### Work order
What you return must match the entries word for word, minus the pictures.
══ The data ══
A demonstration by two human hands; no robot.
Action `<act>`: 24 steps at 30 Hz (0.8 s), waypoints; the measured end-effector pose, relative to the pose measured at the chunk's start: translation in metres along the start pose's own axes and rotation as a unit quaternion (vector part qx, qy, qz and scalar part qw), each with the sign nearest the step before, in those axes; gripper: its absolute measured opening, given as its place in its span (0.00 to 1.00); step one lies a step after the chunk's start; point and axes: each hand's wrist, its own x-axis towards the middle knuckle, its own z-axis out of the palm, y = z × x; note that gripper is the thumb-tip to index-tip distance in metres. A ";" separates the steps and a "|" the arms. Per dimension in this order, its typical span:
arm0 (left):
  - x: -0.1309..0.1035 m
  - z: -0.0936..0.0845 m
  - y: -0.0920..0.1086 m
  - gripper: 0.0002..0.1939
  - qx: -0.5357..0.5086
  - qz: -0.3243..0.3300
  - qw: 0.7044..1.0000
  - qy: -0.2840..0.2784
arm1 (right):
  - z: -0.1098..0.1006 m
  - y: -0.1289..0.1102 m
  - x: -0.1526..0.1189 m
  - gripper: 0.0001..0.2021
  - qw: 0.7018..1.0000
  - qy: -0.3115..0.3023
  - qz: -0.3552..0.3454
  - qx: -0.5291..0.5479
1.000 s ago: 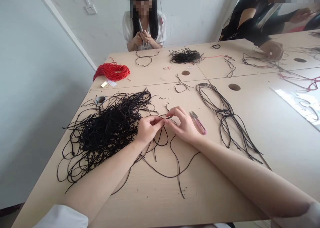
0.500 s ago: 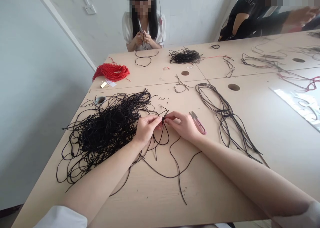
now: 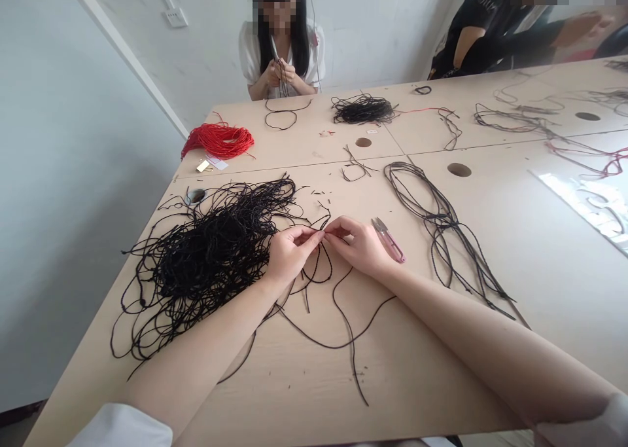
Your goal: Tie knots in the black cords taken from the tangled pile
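My left hand (image 3: 293,251) and my right hand (image 3: 357,243) meet above the middle of the table, fingertips touching. Both pinch a thin black cord (image 3: 324,274), whose loop hangs below the fingers and whose short ends stick up above them. The pinched spot itself is hidden by the fingertips. Long strands of cord trail over the table toward me. A large tangled heap of black cords (image 3: 210,250) lies just left of my left hand. Small thread snips with a pink handle (image 3: 392,243) rest right beside my right hand.
A looped bundle of black cords (image 3: 444,224) lies at the right. Farther back are a red cord bundle (image 3: 220,141), another black bundle (image 3: 363,109) and round holes in the table (image 3: 304,381). Across it, one person (image 3: 279,74) holds cords; another person (image 3: 471,41) sits at the right.
My fingertips have closed together over the cord, covering the spot that showed between them before. My left thumb has shifted slightly right. The other cords on the table lie nearly as before.
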 end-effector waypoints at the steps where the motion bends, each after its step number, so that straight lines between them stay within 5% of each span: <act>1: 0.000 0.000 -0.001 0.13 0.000 0.000 1.000 -0.001 | 0.000 0.001 0.000 0.05 1.000 -0.002 0.001 0.002; 9: -0.001 -0.001 -0.004 0.13 0.031 0.024 0.999 -0.001 | 0.000 0.003 -0.001 0.06 0.999 -0.009 -0.024 -0.021; 16: 0.004 -0.001 -0.005 0.11 -0.105 -0.014 0.992 0.069 | -0.001 0.000 0.000 0.05 0.999 -0.009 -0.037 -0.014; 24: 0.003 -0.002 -0.007 0.10 -0.095 -0.015 0.995 0.029 | -0.005 -0.001 0.000 0.06 0.995 0.096 0.013 0.025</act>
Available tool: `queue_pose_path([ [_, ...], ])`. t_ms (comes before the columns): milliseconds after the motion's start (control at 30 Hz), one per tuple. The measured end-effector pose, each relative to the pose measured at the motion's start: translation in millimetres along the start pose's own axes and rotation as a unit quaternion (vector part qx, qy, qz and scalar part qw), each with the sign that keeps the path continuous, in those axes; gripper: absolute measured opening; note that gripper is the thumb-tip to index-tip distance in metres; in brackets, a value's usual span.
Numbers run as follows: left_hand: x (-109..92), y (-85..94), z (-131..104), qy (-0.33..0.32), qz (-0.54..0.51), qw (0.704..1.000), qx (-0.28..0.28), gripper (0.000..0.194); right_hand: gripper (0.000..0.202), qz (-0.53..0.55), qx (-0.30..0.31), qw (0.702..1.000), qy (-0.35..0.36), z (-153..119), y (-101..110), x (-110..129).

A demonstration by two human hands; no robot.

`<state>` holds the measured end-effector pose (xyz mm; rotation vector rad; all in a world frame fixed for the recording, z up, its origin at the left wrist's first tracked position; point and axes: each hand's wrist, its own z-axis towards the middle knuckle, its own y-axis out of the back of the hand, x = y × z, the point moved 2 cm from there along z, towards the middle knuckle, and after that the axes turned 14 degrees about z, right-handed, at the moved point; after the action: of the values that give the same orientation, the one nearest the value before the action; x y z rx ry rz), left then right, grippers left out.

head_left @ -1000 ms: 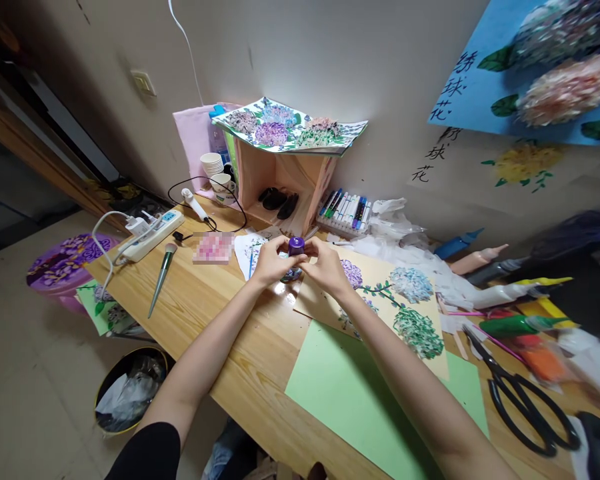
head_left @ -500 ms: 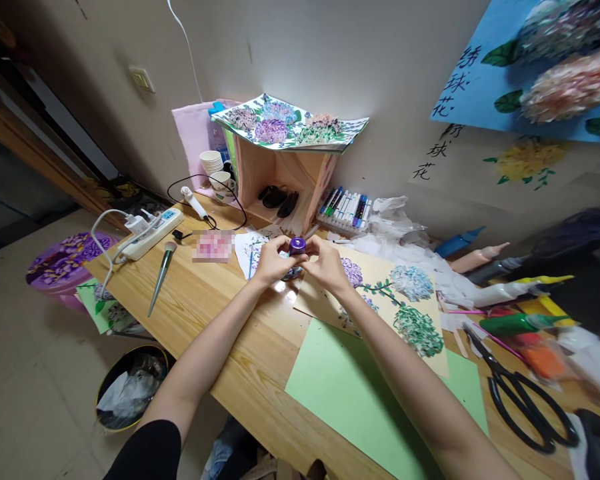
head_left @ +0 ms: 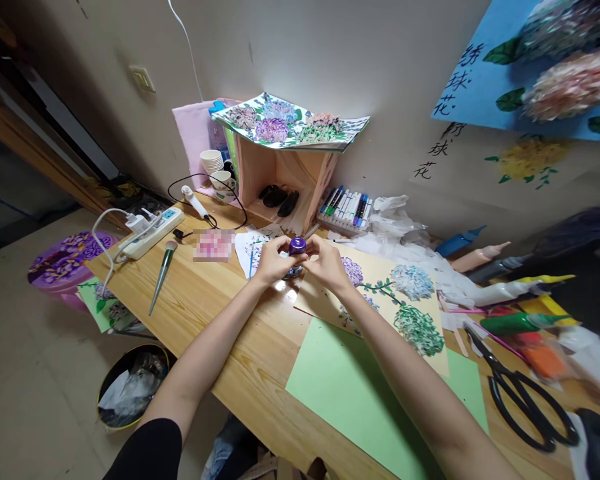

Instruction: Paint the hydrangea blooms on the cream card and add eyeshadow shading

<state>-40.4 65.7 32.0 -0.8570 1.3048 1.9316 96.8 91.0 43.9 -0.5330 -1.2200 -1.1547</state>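
Both my hands meet over the middle of the table, fingers closed from either side on a small shiny purple object (head_left: pixel 297 247) with a rounded top. My left hand (head_left: pixel 273 261) grips its left side and my right hand (head_left: pixel 327 262) its right. The fingers cover most of it, so I cannot tell its exact kind. Just below it, something dark and patterned shows in part between the hands. Under my right forearm lies a cream sheet (head_left: pixel 380 308) with raised purple, blue and green flower heads, overlapping a green sheet (head_left: pixel 325 373).
A makeup-style brush (head_left: pixel 163 275), a power strip (head_left: pixel 153 235) and a hair-dryer-like white tool (head_left: pixel 194 203) sit left. Behind stand paper cups (head_left: pixel 222 185), a pink box (head_left: pixel 330 177) and markers (head_left: pixel 347 208). Black scissors (head_left: pixel 517 393) and paint bottles (head_left: pixel 517 323) lie right.
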Motion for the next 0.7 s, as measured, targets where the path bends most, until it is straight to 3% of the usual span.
queue_pose_path([
  [700, 3.2, -1.7, -0.5, -0.009, -0.006, 1.000, 0.003, 0.024, 0.009, 0.003, 0.005, 1.000, 0.005, 0.6, 0.4, -3.7],
])
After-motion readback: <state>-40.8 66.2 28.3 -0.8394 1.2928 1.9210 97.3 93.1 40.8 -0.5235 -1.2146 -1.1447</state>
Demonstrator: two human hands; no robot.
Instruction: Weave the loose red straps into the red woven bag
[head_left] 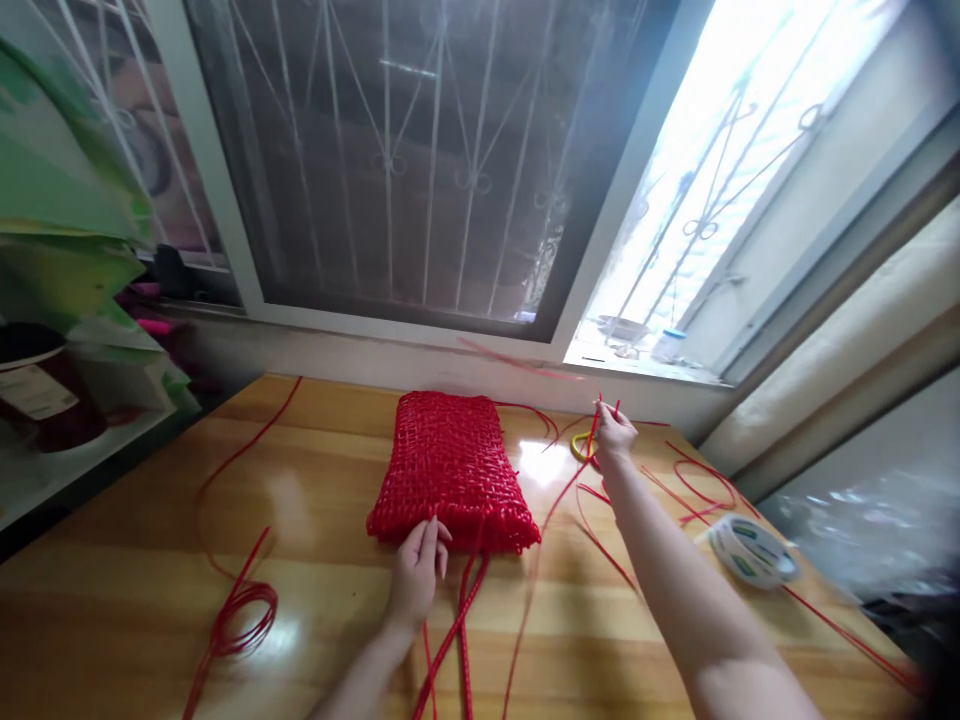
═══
### Expected answer
A demonstration by two human hands; no robot.
Action `<act>`: 24 steps at 30 Hz (0.8 s), waypoints; the measured end-effector pose, relative to the pose measured at the chunk's start: translation in metres along the start pose's own axes and rotation as a unit quaternion (vector part qx, qy, qz and scalar part qw), each with the sign nearest the step before, in those axes; gripper: its absolute measured opening, given as its place in its span (0.00 to 1.00); step one lies a step after the chunk's start; point and axes: each hand's wrist, its own x-axis towards the middle knuckle, its own z-axis out of the palm, y = z × x; note that gripper is the thumb-tip to index-tip distance in metres. A ";" separates the steps and a "|" the arms. Per dimension in this order, its typical span:
arm0 (left):
  - x: -0.1309..0.1035 m
  - z: -0.0936..0.0845 m
  - y: -0.0920..0.1086 m
  - gripper: 0.0002..0.1939
  - qx: -0.5357..0.5086
  - qz: -0.3243..0.3300
  - qw: 0.7044..1.0000
  - qy: -0.2840..0.2784
arm1 (right):
  - z: -0.1098..0.1006 m
  - y: -0.1289..0.1102 m
  - x: -0.1526..0.1189 m
  - gripper: 0.0001..0.2021
  - qw: 0.7018..1.0000
  - qy: -0.3115..0.3023
  - qz: -0.3552..0.3454
  - qx: -0.5291..0.5479
1.000 s ago: 
0.500 s ago: 
now: 
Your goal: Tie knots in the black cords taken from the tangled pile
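My left hand (image 3: 293,251) and my right hand (image 3: 357,243) meet above the middle of the table, fingertips touching. Both pinch a thin black cord (image 3: 324,274), whose loop hangs below the fingers and whose short ends stick up above them. The pinched spot itself is hidden by the fingertips. Long strands of cord trail over the table toward me. A large tangled heap of black cords (image 3: 210,250) lies just left of my left hand. Small thread snips with a pink handle (image 3: 392,243) rest right beside my right hand.
A looped bundle of black cords (image 3: 444,224) lies at the right. Farther back are a red cord bundle (image 3: 220,141), another black bundle (image 3: 363,109) and round holes in the table (image 3: 304,381). Across it, one person (image 3: 279,74) holds cords; another person (image 3: 471,41) sits at the right.
My fingertips have closed together over the cord, covering the spot that showed between them before. My left thumb has shifted slightly right. The other cords on the table lie nearly as before.
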 end-effector waypoints at the steps where the motion bends, each after its step number, so that straight lines between them stay within 5% of each span: <act>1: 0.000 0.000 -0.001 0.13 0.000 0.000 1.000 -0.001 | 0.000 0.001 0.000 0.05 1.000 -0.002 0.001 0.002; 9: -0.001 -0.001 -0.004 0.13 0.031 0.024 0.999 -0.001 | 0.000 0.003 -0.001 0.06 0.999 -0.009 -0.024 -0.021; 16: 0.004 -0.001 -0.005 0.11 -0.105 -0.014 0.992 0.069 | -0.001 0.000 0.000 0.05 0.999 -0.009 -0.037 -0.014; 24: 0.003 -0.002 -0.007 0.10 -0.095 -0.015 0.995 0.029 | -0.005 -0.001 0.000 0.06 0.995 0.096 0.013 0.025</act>
Available tool: `queue_pose_path([ [_, ...], ])`. t_ms (comes before the columns): milliseconds after the motion's start (control at 30 Hz), one per tuple. The measured end-effector pose, each relative to the pose measured at the motion's start: translation in millimetres along the start pose's own axes and rotation as a unit quaternion (vector part qx, qy, qz and scalar part qw), each with the sign that keeps the path continuous, in those axes; gripper: absolute measured opening; note that gripper is the thumb-tip to index-tip distance in metres; in brackets, a value's usual span.
Numbers run as follows: left_hand: x (-109..92), y (-85..94), z (-131..104), qy (-0.33..0.32), qz (-0.54..0.51), qw (0.704..1.000), qx (-0.28..0.28), gripper (0.000..0.194); right_hand: gripper (0.000..0.202), qz (-0.53..0.55), qx (-0.30..0.31), qw (0.702..1.000), qy (-0.35..0.36), z (-153..119), y (-101..110), x (-110..129).

A demonstration by two human hands; no robot.

`<state>` holds the measured end-effector pose (xyz mm; rotation vector rad; all in a world frame fixed for the recording, z up, its origin at the left wrist's first tracked position; point and axes: each hand's wrist, its own z-axis towards the middle knuckle, its own y-axis out of the back of the hand, x = y × z, the point moved 2 cm from there along z, towards the middle knuckle, and after that the axes turned 14 degrees about z, right-handed, at the moved point; after the action: of the values that give the same orientation, the one nearest the value before the action; x y z rx ry rz), left then right, grippers left out.

head_left @ -1000 ms: 
head_left @ -500 ms: 
head_left @ +0 ms: 

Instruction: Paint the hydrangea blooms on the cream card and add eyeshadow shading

<state>-40.4 65.7 32.0 -0.8570 1.3048 1.9316 96.8 91.0 43.9 -0.5330 -1.2200 -1.1547</state>
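Both my hands meet over the middle of the table, fingers closed from either side on a small shiny purple object (head_left: pixel 297 247) with a rounded top. My left hand (head_left: pixel 273 261) grips its left side and my right hand (head_left: pixel 327 262) its right. The fingers cover most of it, so I cannot tell its exact kind. Just below it, something dark and patterned shows in part between the hands. Under my right forearm lies a cream sheet (head_left: pixel 380 308) with raised purple, blue and green flower heads, overlapping a green sheet (head_left: pixel 325 373).
A makeup-style brush (head_left: pixel 163 275), a power strip (head_left: pixel 153 235) and a hair-dryer-like white tool (head_left: pixel 194 203) sit left. Behind stand paper cups (head_left: pixel 222 185), a pink box (head_left: pixel 330 177) and markers (head_left: pixel 347 208). Black scissors (head_left: pixel 517 393) and paint bottles (head_left: pixel 517 323) lie right.
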Motion for the next 0.7 s, as measured, targets where the path bends most, until it is straight to 3% of the usual span.
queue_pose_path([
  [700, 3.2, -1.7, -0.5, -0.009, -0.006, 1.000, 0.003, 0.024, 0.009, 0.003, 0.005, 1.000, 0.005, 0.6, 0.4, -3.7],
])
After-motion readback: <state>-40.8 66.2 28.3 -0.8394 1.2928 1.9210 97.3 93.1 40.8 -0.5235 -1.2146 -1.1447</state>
Demonstrator: two human hands; no robot.
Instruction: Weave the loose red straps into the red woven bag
[head_left] 

Nothing more remains in this exercise.